» **WHAT YOU HAVE TO DO**: Find and copy each line in the material below where the string "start" occurs.

____

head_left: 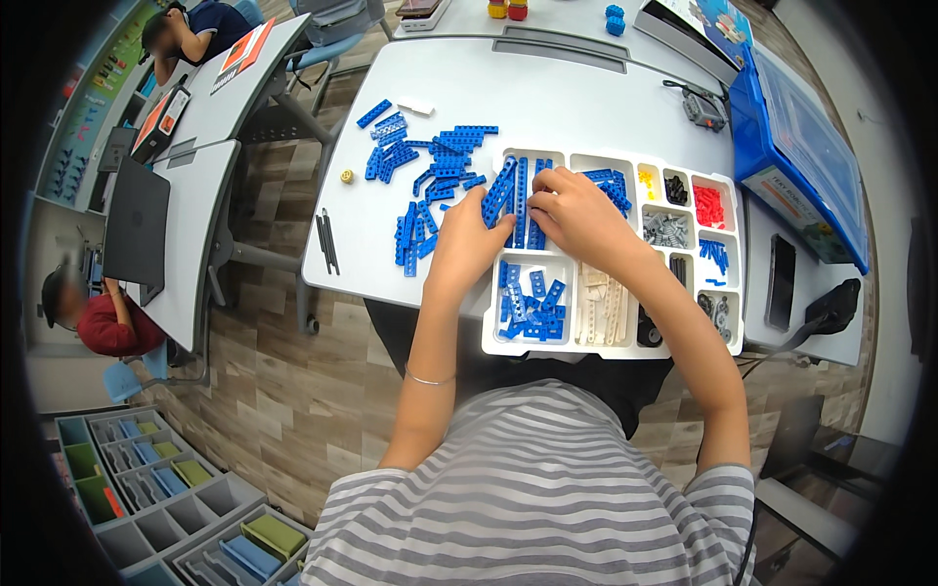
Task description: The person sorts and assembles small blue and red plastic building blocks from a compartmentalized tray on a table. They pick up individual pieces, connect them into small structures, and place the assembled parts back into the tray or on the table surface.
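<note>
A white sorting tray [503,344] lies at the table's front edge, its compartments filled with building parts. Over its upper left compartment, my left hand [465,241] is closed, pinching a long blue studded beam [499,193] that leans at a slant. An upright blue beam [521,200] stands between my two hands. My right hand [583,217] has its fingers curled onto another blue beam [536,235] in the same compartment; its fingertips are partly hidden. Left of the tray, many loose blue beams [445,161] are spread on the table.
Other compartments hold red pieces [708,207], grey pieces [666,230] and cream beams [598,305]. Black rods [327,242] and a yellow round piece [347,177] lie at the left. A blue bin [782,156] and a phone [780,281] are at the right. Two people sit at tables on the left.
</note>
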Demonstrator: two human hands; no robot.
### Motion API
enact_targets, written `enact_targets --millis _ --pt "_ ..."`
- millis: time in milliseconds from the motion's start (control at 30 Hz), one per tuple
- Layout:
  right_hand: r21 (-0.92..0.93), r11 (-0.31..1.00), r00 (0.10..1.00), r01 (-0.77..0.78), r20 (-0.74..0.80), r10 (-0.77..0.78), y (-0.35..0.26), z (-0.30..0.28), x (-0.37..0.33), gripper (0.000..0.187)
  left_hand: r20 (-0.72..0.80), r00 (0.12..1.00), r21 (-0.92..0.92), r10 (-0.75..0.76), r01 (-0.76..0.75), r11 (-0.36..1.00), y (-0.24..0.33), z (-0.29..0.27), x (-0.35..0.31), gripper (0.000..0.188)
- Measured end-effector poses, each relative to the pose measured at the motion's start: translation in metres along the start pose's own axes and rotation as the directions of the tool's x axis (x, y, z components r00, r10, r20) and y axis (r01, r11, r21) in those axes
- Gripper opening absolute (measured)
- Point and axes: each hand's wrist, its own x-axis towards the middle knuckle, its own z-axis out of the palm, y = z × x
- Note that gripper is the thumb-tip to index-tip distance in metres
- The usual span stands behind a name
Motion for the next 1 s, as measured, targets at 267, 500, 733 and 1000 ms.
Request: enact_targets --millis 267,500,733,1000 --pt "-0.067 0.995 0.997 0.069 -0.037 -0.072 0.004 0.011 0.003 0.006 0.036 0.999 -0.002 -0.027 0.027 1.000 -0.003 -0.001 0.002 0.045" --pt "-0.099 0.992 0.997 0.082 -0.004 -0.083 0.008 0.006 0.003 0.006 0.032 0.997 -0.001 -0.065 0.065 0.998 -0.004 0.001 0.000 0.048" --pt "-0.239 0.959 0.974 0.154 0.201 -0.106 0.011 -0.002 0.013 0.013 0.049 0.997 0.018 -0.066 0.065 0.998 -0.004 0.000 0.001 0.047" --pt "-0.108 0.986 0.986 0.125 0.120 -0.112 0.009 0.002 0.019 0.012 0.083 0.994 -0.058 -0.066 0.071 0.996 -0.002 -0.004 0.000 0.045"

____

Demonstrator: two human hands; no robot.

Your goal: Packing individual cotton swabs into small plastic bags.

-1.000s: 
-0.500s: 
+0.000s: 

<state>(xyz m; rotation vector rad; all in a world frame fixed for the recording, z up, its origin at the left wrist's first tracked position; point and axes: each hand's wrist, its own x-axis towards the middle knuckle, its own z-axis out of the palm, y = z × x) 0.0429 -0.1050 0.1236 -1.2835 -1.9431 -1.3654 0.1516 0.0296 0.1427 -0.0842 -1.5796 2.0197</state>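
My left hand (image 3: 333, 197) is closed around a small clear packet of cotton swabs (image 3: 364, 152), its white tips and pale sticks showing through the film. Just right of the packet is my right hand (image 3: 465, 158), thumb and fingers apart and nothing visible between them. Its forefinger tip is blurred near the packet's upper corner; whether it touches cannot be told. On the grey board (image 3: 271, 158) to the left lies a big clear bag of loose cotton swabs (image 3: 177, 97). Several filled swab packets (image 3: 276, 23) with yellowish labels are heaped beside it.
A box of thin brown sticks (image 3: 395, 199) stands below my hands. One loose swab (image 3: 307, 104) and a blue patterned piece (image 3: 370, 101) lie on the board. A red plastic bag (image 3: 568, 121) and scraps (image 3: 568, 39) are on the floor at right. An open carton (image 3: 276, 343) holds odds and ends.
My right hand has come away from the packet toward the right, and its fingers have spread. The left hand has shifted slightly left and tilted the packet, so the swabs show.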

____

» **RESPONSE FOR THIS EXERCISE**:
- millis: time in milliseconds from the motion's start (control at 30 Hz), one per tuple
- Measured end-effector poses, each relative to the pose measured at the motion's start: translation in metres along the start pose's own axes and rotation as the directions of the tool's x axis (x, y, z components r00, r10, r20) and y axis (r01, r11, r21) in those axes

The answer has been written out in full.